◆ Requirement
Beginning at the line containing "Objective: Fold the" in the material below and ending at the line containing "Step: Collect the", return each line exactly and add nothing.

◆ Task input

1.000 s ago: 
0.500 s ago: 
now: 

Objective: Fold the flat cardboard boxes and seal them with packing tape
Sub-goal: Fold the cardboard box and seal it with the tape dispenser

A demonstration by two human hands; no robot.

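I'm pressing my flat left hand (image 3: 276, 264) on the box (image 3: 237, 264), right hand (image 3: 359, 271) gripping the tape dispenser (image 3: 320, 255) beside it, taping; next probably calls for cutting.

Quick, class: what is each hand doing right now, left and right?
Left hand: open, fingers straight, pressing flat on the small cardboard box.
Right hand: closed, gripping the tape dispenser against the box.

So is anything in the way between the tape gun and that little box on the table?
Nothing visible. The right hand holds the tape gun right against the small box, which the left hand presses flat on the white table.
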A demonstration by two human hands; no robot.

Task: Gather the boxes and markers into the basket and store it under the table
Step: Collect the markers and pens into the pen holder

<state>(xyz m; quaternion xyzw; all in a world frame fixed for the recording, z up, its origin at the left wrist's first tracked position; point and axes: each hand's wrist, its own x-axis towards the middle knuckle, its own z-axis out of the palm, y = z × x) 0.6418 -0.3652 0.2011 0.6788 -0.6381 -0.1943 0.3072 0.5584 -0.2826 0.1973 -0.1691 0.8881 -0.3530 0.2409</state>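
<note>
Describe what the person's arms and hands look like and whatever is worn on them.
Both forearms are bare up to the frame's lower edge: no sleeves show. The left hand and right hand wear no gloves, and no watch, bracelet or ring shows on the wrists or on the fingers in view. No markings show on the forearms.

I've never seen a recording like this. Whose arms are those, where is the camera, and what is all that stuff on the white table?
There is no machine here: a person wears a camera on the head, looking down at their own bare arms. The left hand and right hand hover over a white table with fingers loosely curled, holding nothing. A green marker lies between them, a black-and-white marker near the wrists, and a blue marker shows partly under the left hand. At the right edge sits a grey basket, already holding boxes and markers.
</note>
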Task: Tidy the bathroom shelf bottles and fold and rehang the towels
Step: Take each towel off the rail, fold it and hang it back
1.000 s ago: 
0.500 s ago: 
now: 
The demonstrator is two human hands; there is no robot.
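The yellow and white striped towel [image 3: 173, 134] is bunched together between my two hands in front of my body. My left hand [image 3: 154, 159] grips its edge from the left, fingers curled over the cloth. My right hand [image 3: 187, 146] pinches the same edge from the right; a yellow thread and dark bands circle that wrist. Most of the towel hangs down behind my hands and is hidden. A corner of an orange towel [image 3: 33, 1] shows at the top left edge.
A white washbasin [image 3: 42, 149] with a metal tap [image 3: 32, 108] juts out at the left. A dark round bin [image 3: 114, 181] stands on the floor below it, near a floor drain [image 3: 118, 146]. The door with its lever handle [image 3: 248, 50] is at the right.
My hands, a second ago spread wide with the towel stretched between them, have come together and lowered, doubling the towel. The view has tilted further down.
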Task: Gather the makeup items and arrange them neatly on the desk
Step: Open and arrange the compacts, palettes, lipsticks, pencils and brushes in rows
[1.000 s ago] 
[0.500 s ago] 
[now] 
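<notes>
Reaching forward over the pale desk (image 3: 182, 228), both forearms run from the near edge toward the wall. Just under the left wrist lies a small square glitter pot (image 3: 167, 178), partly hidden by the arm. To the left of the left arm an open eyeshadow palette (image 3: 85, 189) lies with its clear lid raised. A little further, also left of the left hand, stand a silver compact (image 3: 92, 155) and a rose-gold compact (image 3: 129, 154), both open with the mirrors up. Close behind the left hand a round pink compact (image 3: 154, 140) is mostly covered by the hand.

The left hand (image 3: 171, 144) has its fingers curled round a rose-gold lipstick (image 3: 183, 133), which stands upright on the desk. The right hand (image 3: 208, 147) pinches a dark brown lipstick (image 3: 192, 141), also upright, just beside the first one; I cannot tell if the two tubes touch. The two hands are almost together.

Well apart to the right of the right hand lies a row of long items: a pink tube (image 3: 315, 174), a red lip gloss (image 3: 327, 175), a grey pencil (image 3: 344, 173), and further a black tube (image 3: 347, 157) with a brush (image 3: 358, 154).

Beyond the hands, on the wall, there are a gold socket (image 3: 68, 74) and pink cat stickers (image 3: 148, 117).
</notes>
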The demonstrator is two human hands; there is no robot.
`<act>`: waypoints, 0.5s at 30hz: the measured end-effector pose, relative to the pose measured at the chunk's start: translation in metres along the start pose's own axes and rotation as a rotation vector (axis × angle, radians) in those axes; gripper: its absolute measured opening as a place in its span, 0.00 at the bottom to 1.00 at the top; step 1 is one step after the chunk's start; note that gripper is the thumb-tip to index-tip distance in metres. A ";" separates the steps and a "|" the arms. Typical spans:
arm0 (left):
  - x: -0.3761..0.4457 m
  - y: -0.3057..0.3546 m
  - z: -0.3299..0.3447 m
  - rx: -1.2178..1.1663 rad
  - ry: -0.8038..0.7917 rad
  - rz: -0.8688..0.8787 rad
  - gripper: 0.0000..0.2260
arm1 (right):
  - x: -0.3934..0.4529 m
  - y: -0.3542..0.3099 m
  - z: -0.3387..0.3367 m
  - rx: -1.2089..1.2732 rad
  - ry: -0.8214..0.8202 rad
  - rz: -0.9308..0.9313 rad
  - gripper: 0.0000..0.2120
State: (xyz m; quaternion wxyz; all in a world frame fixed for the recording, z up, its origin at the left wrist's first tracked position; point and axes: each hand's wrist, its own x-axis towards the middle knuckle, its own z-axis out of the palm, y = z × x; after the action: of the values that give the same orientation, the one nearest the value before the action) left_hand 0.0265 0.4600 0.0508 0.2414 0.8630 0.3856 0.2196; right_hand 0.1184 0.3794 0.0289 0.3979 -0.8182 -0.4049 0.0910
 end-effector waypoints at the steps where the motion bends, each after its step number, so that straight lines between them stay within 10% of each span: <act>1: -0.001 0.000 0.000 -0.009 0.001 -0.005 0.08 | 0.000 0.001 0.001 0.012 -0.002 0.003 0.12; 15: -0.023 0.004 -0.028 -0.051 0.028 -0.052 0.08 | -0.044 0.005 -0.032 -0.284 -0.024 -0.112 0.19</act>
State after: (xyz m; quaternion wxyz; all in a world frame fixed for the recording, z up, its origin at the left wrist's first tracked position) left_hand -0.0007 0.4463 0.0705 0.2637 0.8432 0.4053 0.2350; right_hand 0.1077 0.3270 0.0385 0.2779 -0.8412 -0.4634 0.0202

◆ Response to this task
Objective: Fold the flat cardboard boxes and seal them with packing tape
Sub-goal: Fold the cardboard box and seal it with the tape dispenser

A demonstration by two human hands; no robot.

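I'm pressing my flat left hand (image 3: 276, 264) on the box (image 3: 237, 264), right hand (image 3: 359, 271) gripping the tape dispenser (image 3: 320, 255) beside it, taping; next probably calls for cutting.

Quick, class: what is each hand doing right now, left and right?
Left hand: open, fingers straight, pressing flat on the small cardboard box.
Right hand: closed, gripping the tape dispenser against the box.

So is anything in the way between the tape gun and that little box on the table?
Nothing visible. The right hand holds the tape gun right against the small box, which the left hand presses flat on the white table.
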A demonstration by two human hands; no robot.

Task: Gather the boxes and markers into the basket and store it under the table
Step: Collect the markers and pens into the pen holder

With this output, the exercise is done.